- [Your task]:
In the entries that follow, the first line to write out is the one containing "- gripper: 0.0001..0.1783", and the last is the one containing "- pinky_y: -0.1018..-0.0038". Reproduce that stretch exactly, with nothing before or after it.

- [Data records]:
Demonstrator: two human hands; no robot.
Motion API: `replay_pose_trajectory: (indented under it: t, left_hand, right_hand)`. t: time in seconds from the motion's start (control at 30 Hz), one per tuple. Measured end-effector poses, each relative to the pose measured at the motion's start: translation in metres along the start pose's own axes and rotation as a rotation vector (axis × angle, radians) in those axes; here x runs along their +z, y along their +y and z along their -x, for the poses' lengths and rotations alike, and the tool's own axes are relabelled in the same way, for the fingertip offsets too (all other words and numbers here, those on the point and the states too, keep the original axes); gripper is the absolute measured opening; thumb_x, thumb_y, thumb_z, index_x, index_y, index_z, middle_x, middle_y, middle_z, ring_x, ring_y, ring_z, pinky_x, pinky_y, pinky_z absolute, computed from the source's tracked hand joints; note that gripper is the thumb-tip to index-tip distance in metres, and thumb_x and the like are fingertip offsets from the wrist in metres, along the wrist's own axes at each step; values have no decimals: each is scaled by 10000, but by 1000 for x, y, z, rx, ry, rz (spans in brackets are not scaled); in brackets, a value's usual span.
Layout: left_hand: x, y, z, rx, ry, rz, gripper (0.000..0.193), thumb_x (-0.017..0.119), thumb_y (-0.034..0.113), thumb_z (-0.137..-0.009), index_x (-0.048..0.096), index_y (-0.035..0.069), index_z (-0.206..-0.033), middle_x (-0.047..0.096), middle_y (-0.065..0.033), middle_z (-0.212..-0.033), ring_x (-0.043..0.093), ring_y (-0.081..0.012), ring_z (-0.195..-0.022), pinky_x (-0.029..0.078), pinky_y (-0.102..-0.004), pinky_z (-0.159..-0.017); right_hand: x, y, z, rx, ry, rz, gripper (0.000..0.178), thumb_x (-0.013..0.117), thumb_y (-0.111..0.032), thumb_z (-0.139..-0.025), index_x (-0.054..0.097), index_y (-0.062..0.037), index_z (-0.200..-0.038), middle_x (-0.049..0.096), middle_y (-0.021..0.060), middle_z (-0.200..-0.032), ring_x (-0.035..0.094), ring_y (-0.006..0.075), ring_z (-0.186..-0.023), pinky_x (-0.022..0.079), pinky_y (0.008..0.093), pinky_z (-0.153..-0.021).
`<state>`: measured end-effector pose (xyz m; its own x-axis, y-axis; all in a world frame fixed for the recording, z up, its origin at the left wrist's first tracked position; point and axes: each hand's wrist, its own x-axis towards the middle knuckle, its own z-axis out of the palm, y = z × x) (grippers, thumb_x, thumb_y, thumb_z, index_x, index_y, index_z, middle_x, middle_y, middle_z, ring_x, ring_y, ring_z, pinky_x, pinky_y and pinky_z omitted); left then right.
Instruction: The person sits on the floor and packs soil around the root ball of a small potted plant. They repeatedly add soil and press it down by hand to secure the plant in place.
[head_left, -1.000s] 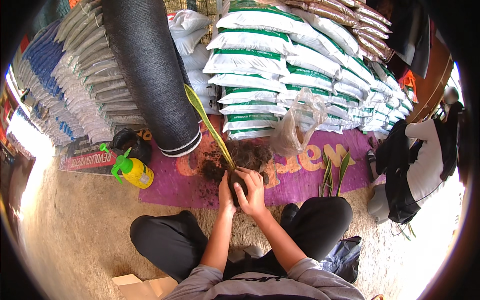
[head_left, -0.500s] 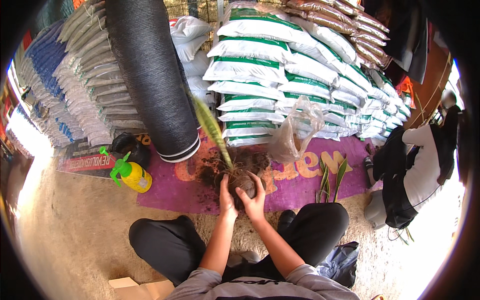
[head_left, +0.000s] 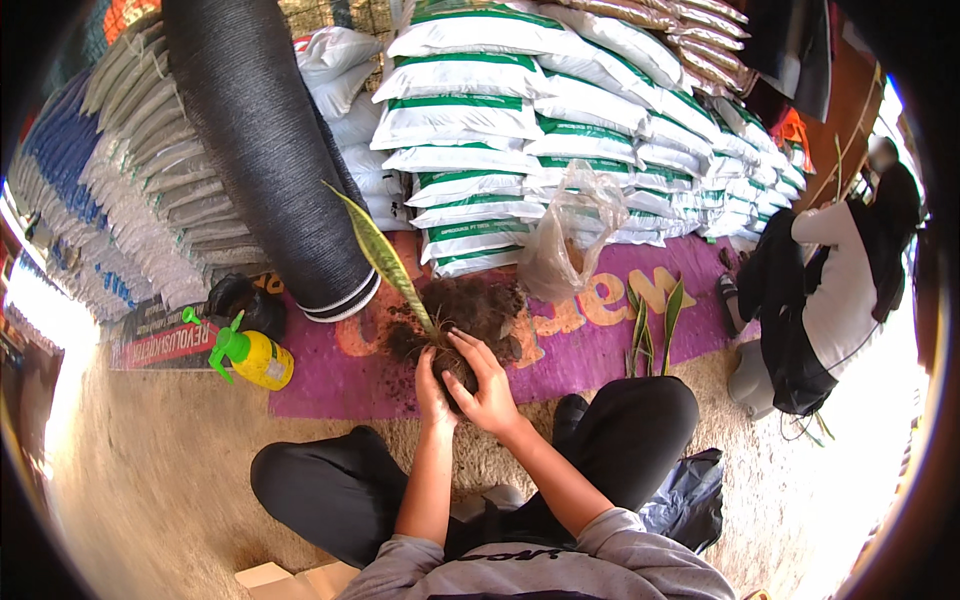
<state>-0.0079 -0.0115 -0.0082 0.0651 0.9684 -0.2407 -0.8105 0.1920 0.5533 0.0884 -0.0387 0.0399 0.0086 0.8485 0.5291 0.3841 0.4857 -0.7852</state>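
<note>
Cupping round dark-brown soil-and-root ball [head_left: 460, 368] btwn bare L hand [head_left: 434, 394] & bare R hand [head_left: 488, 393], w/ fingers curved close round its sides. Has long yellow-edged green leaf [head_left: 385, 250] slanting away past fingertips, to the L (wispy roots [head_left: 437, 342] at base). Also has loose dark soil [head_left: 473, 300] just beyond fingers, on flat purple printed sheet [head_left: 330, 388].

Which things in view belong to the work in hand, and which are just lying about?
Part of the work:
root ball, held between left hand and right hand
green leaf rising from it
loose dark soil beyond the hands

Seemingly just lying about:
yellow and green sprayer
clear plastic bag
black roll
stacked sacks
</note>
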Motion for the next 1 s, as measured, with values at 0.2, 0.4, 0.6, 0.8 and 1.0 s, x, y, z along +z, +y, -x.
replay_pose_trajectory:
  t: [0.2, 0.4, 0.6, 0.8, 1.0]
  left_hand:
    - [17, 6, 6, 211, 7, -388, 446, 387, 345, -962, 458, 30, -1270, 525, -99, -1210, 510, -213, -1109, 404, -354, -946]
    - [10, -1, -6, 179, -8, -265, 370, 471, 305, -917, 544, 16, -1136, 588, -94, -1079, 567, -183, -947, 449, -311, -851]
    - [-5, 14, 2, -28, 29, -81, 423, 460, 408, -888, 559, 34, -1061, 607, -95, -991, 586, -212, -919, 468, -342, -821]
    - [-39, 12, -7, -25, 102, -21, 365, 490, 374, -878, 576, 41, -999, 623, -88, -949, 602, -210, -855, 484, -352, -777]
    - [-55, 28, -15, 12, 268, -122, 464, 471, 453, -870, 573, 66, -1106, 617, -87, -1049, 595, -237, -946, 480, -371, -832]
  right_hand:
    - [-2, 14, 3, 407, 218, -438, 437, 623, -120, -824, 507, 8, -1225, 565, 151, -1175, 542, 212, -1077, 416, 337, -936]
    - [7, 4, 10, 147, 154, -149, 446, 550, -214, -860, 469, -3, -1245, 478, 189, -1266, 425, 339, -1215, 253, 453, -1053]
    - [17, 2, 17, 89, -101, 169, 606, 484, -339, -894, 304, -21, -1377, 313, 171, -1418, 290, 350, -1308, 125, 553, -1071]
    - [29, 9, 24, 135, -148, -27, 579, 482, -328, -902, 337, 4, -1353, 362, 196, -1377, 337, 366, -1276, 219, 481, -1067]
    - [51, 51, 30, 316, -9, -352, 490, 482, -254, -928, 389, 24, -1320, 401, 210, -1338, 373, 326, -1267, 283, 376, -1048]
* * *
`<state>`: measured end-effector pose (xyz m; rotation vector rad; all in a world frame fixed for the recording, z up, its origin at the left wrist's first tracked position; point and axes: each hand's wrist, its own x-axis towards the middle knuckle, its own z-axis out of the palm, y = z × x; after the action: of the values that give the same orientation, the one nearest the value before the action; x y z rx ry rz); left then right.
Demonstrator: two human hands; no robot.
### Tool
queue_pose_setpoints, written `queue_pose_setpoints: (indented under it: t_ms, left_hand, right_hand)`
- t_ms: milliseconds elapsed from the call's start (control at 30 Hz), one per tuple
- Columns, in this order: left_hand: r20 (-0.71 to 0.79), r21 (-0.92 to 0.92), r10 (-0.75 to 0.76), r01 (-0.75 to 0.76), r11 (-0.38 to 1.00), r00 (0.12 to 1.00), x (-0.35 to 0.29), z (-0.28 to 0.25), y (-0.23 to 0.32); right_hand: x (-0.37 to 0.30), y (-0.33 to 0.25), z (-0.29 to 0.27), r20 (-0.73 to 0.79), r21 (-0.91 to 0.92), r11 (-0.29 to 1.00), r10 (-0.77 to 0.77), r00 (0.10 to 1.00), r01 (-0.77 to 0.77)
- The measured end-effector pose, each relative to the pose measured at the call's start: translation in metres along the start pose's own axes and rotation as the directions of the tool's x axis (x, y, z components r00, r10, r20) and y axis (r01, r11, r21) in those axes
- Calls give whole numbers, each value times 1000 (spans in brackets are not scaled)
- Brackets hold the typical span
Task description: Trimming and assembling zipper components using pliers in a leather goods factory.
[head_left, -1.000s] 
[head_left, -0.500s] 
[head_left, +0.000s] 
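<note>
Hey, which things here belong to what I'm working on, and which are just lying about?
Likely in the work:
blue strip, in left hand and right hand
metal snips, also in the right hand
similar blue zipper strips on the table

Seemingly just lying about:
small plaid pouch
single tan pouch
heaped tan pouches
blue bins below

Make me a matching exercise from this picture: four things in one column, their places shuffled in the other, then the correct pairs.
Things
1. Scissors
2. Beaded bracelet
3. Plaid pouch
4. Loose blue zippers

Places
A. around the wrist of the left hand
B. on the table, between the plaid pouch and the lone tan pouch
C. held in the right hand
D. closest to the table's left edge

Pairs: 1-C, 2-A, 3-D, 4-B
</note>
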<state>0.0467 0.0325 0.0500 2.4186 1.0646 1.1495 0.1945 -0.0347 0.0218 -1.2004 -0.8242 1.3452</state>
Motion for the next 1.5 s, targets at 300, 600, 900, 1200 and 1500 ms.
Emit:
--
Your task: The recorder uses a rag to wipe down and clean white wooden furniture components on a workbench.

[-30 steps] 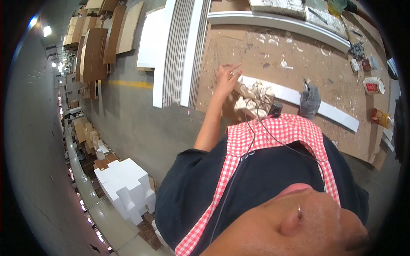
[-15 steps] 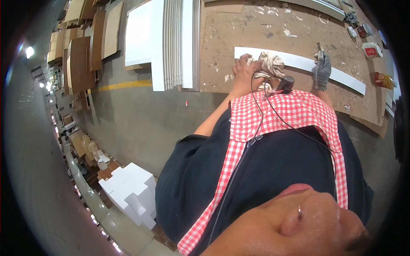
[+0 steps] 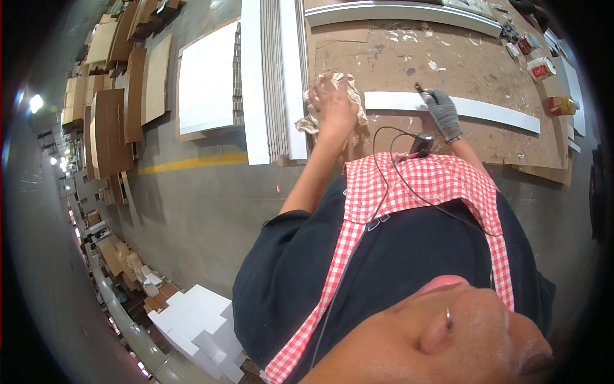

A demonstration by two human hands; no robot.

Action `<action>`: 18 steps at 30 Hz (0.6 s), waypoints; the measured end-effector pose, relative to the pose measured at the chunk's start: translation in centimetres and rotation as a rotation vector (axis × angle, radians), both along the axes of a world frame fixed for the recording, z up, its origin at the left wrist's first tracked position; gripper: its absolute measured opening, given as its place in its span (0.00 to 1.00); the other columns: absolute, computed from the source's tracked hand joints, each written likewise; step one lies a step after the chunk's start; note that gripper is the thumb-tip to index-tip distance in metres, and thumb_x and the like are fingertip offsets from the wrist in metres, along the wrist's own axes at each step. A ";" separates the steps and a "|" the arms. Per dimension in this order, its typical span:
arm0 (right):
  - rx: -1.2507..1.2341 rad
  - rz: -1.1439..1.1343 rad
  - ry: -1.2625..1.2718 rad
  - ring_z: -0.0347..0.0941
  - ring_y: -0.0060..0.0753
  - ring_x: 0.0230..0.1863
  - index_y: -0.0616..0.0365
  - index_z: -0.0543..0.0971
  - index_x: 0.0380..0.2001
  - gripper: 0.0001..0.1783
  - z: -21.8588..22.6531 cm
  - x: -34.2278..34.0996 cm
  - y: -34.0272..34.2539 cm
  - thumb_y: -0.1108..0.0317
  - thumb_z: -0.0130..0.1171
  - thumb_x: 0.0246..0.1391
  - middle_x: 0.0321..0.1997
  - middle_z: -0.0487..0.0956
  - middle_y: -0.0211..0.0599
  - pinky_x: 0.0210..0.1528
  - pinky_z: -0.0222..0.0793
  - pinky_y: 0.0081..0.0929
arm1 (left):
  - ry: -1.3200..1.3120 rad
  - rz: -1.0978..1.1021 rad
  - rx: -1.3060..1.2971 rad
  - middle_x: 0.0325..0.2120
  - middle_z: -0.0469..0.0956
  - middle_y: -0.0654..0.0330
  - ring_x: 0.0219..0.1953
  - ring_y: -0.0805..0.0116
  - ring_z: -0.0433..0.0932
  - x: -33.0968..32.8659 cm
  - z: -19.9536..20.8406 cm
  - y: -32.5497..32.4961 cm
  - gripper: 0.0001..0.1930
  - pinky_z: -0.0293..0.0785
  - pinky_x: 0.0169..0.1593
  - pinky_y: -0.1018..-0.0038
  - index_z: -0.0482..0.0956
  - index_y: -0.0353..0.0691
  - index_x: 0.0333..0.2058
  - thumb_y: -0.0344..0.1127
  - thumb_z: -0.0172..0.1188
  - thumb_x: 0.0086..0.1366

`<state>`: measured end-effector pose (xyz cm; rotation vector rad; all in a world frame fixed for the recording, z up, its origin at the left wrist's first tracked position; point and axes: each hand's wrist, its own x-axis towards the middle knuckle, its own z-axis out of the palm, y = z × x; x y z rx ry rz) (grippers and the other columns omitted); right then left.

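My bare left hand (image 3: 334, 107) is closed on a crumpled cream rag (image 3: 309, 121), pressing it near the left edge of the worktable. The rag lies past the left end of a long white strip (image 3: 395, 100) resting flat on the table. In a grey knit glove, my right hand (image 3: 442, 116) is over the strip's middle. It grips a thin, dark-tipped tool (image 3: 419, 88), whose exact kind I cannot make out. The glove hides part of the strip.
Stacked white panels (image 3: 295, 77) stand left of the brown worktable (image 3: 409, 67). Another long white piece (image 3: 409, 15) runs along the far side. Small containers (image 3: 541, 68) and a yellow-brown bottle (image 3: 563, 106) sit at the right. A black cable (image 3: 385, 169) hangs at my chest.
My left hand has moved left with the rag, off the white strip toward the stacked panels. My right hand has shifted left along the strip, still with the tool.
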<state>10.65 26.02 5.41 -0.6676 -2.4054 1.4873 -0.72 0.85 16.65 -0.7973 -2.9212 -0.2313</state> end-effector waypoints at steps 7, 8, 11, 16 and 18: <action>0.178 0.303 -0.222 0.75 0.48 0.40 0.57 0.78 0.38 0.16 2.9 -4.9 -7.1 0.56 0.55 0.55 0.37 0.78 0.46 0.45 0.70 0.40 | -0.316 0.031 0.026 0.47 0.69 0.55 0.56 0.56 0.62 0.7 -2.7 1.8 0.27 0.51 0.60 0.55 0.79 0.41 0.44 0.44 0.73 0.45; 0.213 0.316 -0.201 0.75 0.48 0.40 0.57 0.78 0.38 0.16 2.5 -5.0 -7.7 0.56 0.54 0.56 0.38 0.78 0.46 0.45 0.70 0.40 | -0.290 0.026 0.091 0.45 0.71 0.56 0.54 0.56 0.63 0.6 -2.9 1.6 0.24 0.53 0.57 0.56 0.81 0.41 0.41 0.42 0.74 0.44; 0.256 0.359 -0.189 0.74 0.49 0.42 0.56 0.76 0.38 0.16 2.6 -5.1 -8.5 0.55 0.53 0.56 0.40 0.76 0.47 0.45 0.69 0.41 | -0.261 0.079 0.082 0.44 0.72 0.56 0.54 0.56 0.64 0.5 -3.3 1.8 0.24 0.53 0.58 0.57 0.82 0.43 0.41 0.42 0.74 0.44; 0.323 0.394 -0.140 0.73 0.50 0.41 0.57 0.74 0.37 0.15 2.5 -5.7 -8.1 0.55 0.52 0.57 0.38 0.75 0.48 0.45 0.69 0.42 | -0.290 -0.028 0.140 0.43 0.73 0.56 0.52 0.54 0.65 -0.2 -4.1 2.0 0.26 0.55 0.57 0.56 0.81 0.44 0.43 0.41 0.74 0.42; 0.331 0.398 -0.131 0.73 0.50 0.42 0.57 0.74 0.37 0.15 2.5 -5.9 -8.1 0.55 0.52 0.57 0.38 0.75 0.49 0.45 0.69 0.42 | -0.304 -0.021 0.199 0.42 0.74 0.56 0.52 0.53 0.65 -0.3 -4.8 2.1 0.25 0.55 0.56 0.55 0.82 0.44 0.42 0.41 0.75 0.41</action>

- [Result for this task]:
  - gripper: 0.0001..0.1783
  - z: -21.8588..22.6531 cm
  - x: -34.2278..34.0996 cm
  - y: -34.0272..34.2539 cm
  - thumb_y: -0.1108..0.0317
  - thumb_z: -0.0130..0.1171
  - thumb_x: 0.0246..0.1391
  - middle_x: 0.0321..0.1997
  - middle_z: -0.0487..0.0956
  - middle_y: -0.0211..0.0599
  - pinky_x: 0.0210..0.1528
  - pinky_z: -0.0222..0.0793
  - pinky_y: 0.0081..0.0929
arm1 (left):
  - ry: -1.3200..1.3120 rad
  - rz: -1.0978..1.1021 rad
  - rx: -1.3060..1.2971 rad
  - middle_x: 0.0325..0.2120
  - middle_z: -0.0469..0.0956
  - middle_y: -0.0654..0.0330
  - ring_x: 0.0219..0.1953
  - ring_y: -0.0805..0.0116
  - ring_z: -0.0433..0.0932
  - x: -33.0968..32.8659 cm
  - z: -19.9536..20.8406 cm
  - y: -32.5497..32.4961 cm
  - gripper: 0.0001..0.1930
  - pinky_z: -0.0293..0.0785
  - pinky_x: 0.0169..0.1593
  - pinky_y: -0.1018..-0.0038

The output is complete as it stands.